Interaction of nicotinamide dinucleotides with human renalase, a novel multifaceted flavoprotein involved in the modulation of cardiovascular and renal functions

Renalase is a newly identified protein shown to regulate blood pressure, sodium and phosphate excretion, and to exert cardioprotective effects (1,2) through a molecular mechanism that is still obscure (3). Renalase has been proposed to be a catecholamine-degrading enzyme, either through an oxidative or a NADH-dependent mechanism. We have previously shown that renalase is a flavoprotein containing non-covalently bound FAD as prosthetic group (4). With the aim to shed light on the mechanism of its action, here we report on the interaction of the human protein with NAD and NADP, both in oxidized and reduced form, as potential cosubstrates of its enzymatic activity. Human renalase displays very low but significant NADH- and NADPH-diaphorase activities, with a marked preference for tetrazolium salts in comparison to other conventional dehydrogenase substrates as electron acceptors.

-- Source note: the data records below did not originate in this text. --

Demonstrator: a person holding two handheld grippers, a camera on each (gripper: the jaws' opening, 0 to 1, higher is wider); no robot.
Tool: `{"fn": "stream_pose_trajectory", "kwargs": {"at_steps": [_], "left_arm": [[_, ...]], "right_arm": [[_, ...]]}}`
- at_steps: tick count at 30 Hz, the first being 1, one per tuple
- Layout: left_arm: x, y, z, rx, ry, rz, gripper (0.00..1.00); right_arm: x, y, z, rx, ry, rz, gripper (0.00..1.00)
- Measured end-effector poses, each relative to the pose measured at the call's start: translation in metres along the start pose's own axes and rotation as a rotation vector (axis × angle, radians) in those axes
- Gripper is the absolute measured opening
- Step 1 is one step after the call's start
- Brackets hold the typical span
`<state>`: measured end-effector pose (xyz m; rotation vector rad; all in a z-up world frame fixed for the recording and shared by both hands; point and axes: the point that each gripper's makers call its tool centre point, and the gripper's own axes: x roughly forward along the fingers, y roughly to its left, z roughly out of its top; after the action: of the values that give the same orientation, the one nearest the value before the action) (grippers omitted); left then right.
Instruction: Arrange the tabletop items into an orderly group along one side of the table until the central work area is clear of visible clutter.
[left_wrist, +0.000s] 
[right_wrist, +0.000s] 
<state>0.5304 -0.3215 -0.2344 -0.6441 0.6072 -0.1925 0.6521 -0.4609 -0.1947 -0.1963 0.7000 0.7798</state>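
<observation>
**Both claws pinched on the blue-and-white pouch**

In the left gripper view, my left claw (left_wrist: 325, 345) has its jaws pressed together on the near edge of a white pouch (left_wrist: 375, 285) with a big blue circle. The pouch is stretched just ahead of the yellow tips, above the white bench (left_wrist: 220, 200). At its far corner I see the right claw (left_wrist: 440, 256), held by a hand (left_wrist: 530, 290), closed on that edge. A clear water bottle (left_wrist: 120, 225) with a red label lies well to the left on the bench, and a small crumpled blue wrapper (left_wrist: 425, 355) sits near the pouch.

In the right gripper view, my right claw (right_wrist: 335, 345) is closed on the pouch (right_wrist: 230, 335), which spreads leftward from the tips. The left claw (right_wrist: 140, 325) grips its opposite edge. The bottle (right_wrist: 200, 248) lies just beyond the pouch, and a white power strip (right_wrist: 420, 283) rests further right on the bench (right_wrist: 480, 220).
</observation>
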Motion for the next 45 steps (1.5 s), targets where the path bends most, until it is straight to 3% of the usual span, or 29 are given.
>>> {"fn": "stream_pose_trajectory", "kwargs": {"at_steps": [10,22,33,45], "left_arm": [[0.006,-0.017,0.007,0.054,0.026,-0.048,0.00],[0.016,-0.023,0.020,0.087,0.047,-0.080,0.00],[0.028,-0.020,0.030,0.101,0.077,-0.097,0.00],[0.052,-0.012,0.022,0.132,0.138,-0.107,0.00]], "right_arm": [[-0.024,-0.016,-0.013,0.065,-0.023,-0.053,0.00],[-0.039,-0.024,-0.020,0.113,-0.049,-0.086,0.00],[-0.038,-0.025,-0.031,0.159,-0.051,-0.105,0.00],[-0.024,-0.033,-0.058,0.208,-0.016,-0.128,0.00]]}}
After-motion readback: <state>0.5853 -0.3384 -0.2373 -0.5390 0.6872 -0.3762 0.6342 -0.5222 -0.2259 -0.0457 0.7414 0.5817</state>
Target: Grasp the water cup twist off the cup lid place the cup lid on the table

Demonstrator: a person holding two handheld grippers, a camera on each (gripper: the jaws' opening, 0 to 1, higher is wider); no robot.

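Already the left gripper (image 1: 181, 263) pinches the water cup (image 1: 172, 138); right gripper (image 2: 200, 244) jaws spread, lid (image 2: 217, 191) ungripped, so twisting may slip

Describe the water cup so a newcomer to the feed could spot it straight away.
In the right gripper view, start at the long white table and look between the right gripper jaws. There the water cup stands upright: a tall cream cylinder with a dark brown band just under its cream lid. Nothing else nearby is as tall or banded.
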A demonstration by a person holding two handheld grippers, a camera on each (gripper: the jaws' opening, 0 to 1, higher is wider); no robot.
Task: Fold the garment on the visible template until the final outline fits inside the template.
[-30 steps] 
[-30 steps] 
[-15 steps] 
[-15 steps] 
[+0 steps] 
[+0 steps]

The catalysis of these reactions involve the enzyme-bound FAD, as shown by pre-steady state studies in which we observed hydride-transfer from NAD(P)H to the prosthetic group. Renalase displays a higher catalytic efficiency (kcat/Km) but a lower kcat in the oxidation of NADH with respect to that of NADPH. By spectroscopy techniques we found that the binding of either NAD+ or NADP+ to renalase significantly alters the polarity of the environment of the FAD isoalloxazine, and that the nicotinamide moiety of the ligand is essential to elicit such effect. The possible localization of the NAD(P)-binding site in the renalase molecule will be discussed in the framework of the enzyme crystal structure (our data to be published).